= What to do =
Everything in the listing below should be repeated exactly, apart from the pictures.

= Recorded data =

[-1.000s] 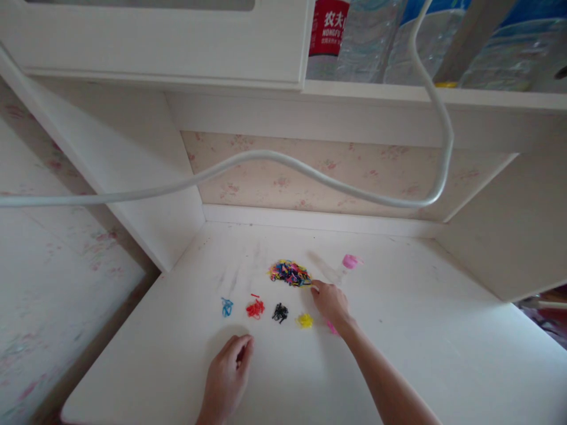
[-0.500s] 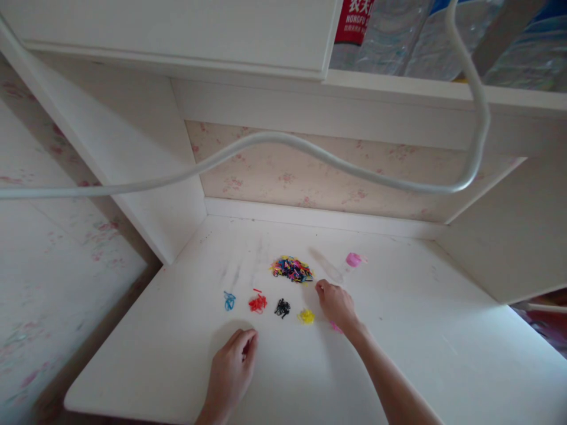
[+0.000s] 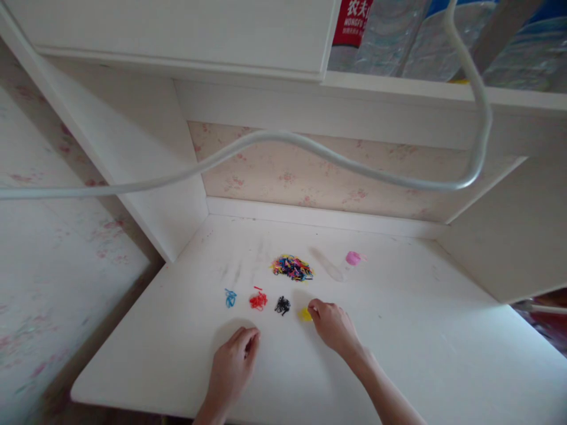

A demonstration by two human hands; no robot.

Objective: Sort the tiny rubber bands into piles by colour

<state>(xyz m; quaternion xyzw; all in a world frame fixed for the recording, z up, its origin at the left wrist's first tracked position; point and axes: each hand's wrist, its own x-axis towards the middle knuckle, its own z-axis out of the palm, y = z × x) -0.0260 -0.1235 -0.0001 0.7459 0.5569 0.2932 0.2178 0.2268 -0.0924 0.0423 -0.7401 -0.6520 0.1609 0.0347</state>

= Output =
[-1.000s] 
[-0.500s] 
[+0.000s] 

A demonstration by two human hands; no robot.

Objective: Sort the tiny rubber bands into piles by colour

<state>(xyz m; quaternion xyzw; all in a world frame fixed for the recording, z up, its origin at the left wrist's first tracked position; point and axes: each hand's wrist, its own x-axis towards the middle knuckle, its own z-axis out of the palm, y = z × x) -0.0260 -0.1235 -0.0001 0.7459 0.5569 0.2932 0.2178 0.2268 -0.0924 0.0423 -0.7401 -0.6520 0.1609 0.0347</state>

No additional output is expected.